Of course, you’d need books to read and write. The words have to be written and you need to see the words in written form if you also want to write them. But one thing you don’t take into account is handwriting. Another thing that is unique to every individual. Some have worse handwriting than others and with practice (like any muscle) it can be improved but you haven’t had to have seen handwritten text before writing it yourself. You only need to be taught how to hold a pen and you can write.

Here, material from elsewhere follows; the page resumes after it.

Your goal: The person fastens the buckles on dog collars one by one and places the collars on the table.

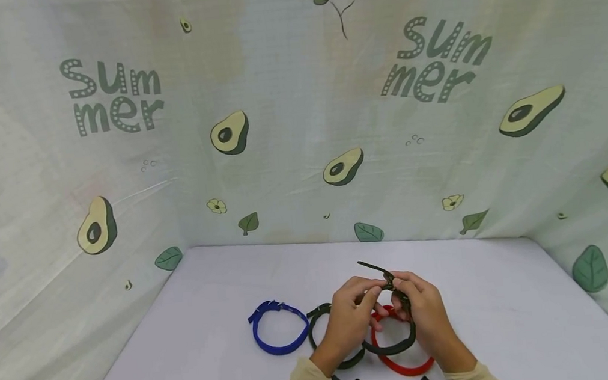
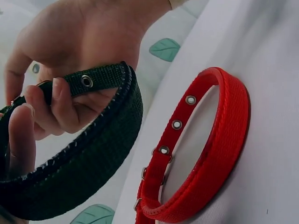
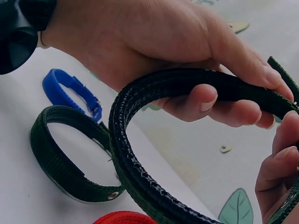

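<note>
Both hands hold a dark green webbing collar (image 1: 396,348) above the table, its loop hanging below the fingers. My left hand (image 1: 350,316) pinches the strap near the buckle between thumb and fingers. Opposite it, my right hand (image 1: 427,312) grips the buckle side, and the loose strap end sticks up beyond the fingertips. In the left wrist view, the right hand's fingers curl round the strap beside a metal eyelet (image 2: 87,81). The left hand's fingers curl under the band in the right wrist view. Exactly how the strap sits in the buckle is hidden by fingers.
A red collar (image 1: 407,371) lies beneath the held one. Left of it lies a second dark green collar (image 1: 351,362), partly hidden by the left hand, then a blue collar (image 1: 280,350). The white table (image 1: 212,319) meets a printed cloth backdrop (image 1: 284,216).
</note>
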Demonstrator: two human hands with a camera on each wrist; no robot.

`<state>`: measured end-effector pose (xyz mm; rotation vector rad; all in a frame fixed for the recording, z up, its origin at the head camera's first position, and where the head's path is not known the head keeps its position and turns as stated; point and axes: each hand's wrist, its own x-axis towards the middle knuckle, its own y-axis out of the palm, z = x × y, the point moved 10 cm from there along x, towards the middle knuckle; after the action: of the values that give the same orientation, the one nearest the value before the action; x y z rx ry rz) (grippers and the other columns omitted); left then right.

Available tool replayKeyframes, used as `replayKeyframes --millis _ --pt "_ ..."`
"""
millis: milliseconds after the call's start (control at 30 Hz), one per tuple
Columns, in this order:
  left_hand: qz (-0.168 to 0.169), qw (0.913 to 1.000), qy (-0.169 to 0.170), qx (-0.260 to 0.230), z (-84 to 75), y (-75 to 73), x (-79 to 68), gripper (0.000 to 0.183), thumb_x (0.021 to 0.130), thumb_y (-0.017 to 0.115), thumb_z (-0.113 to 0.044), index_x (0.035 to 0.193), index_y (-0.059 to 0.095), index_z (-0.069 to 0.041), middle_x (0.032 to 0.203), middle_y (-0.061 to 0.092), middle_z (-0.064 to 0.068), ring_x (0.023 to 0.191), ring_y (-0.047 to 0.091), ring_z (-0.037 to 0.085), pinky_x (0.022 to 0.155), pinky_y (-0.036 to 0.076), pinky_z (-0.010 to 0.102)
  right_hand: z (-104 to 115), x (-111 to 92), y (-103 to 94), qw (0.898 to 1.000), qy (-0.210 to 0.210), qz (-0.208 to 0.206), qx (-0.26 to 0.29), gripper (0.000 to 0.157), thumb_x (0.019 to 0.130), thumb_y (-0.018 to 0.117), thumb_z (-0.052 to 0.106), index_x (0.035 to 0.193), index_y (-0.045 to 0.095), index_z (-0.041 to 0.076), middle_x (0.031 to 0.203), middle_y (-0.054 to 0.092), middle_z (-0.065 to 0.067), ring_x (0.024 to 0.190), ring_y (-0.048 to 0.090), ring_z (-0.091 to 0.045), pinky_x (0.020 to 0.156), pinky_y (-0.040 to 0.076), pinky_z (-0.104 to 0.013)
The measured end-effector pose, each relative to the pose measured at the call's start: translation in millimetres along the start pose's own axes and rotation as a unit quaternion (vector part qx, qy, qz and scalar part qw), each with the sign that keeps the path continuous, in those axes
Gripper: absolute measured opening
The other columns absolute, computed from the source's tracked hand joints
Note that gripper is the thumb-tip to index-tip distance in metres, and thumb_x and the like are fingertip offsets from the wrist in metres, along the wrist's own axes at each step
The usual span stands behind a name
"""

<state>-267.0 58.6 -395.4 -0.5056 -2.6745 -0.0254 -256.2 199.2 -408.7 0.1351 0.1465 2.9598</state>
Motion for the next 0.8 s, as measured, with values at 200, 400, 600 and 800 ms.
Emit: replayKeyframes --millis 200,400,600,800 --pt "0.002 0.9961 0.058 0.066 -10.9 2.3 -3.2 0.024 0.103 0.059 -0.02 0.122 0.072 -0.013 0.106 0.06 0.002 0.063 0.066 0.009 0.047 0.055 0.029 -2.5 0.8 1.0 1.0 0.007 0.0 0.024 0.028 0.105 0.048 0.01 0.12 0.057 -0.012 0.07 0.054 -0.011 0.055 0.046 -0.015 0.049 0.043 -0.024" --pt "0.006 0.991 0.097 0.091 -16.5 5.8 -4.7 0.026 0.103 0.058 -0.017 0.124 0.071 -0.01 0.105 0.059 0.003 0.066 0.068 0.022 0.046 0.054 0.025 -2.7 1.3 0.2 0.999 0.004 -0.002 0.031 0.028 0.105 0.049 0.011 0.119 0.058 -0.011 0.072 0.056 -0.011 0.057 0.047 -0.015 0.05 0.044 -0.023" --pt "0.005 0.9905 0.095 0.1 -15.6 5.7 -4.5 0.026 0.103 0.057 -0.015 0.125 0.071 -0.011 0.103 0.058 0.003 0.064 0.067 0.018 0.045 0.053 0.024 -1.2 0.9 -0.2 0.999 0.002 -0.002 0.037 0.029 0.104 0.052 0.011 0.121 0.057 -0.012 0.072 0.056 -0.01 0.057 0.048 -0.015 0.05 0.044 -0.023" --pt "0.0 0.9911 0.084 0.103 -10.2 4.5 -4.5 0.025 0.104 0.057 -0.014 0.125 0.07 -0.012 0.099 0.058 0.007 0.06 0.065 0.021 0.044 0.053 0.025 4.4 0.1 1.2 0.999 -0.028 0.009 0.044 0.024 0.103 0.056 0.01 0.117 0.063 -0.008 0.071 0.058 -0.011 0.056 0.05 -0.015 0.049 0.046 -0.023"
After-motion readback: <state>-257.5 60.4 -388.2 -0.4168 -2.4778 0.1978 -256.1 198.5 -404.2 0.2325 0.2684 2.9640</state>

Novels are complex structures of language just like poetry. In order to write novels, you have to consume novels because it’s well understood that to find your own narrative voice you must see how others express theirs. Stories are told in unique ways and it’s crucial as a writer to understand and break these concepts down. Intention and purpose form a core part of storytelling and an LLM cannot and will not be able to express those things.

They’re written in certain ways because the author intended them to be that way, such as Cormac McCarthy deciding to be very minimalist with his punctuation.
I would love to see you make a point that an LLM without being specifically prompted to do so would make that stylistic decision. An LLM can’t make that decision because unless you specify a style it is aware of, it won’t organically do it.

I am also a writer. I’ve written a short story. One of my stylistic choices is that I don’t use dialogue tags like “said”. An LLM won’t make that choice because it isn’t designed to do so, it won’t decide to minimise its use of dialogue tags to improve the flow of the narrative unless you told it to.

It’s also completely ignoring the fact that you had to previously learn the spoken language as well (which is a vast quantity of information that takes a human decades to acquire proficiency in even with daily practice).

Yes, in order to learn a spoken language you have to have heard it. However, languages evolve over time. You develop regional accents and dialects. All of the UK speaks English but no two towns speak the same way.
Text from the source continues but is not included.